Example — TradingView buy-only provider

Name:            tradingview-btc
Allowed Actions: buy, cancel
Allowed Pairs:   BTCUSDT

Example — Full-control provider for a custom script

Name:            my-bot-script
Allowed Actions: (all)
Allowed Pairs:   (all active pairs)

Restricting Pairs

When the Scope is set to Per-Pair in Settings → Signals, providers will only be able to trigger buys on pairs explicitly listed in their Allowed Pairs field. This is the most secure configuration if you are using multiple providers for different pairs.

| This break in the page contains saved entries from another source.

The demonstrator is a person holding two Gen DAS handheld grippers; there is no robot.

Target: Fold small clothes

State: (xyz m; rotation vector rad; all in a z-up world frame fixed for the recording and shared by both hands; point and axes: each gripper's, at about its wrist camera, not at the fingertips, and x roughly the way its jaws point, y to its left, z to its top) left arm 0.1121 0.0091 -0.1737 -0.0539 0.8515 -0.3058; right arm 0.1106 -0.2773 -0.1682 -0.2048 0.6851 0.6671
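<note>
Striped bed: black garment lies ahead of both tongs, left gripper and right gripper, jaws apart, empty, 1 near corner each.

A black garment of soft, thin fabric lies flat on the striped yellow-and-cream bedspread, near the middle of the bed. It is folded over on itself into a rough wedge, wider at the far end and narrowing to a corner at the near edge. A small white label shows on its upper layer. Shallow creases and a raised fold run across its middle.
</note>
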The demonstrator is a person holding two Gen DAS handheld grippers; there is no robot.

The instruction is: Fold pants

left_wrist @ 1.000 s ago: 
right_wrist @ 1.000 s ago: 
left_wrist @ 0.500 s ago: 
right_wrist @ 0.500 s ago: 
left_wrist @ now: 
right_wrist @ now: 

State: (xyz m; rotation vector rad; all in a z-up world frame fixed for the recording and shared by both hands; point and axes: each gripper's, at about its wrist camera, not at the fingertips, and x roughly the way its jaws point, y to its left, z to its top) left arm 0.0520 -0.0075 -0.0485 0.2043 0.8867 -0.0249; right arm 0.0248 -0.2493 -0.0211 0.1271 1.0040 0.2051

When Scope is set to Global, the Allowed Pairs list still restricts which pairs the provider can affect — but only the Allowed Pairs restriction is applied, not a bot-wide pair filter.


Signal Log

Every signal received — accepted or rejected — is recorded in the Signal Log available in Settings → Signals → Signal Log. The log retains up to 180 days of history with up to the last 100 entries shown in the UI.

ColumnDescription
TimeTimestamp when the signal was received by the relay.
ProviderThe provider name from the signal payload.
ActionThe action requested.
PairThe pair specified (if applicable).
StatusAccepted, Rejected (reason shown on hover), Rate-limited, or Expired.
Use the Signal Log to debug provider configurations. If a signal shows as Rejected, hovering over the status shows the rejection reason (e.g. provider not found, action not permitted, pair not allowed).

Best Practices

  • One provider per source — create a separate provider entry for each tool sending signals. This makes the log easy to read and lets you disable individual sources without affecting others.
  • Restrict actions — only grant the minimum actions a provider needs. A buy-only alert provider should never have close_all permissions.
  • Restrict pairs — if a provider only trades BTC, lock it to BTCUSDT. This prevents a misconfigured alert from firing on an unintended pair.
  • Set a rate limit — configure the max signals per hour in Risk Controls to match the expected frequency of your provider. A TradingView daily chart alert should never fire more than a few times per day.
  • Test in paper mode — enable Paper Trading before connecting live providers for the first time, and confirm signals appear in the log and trigger the expected actions.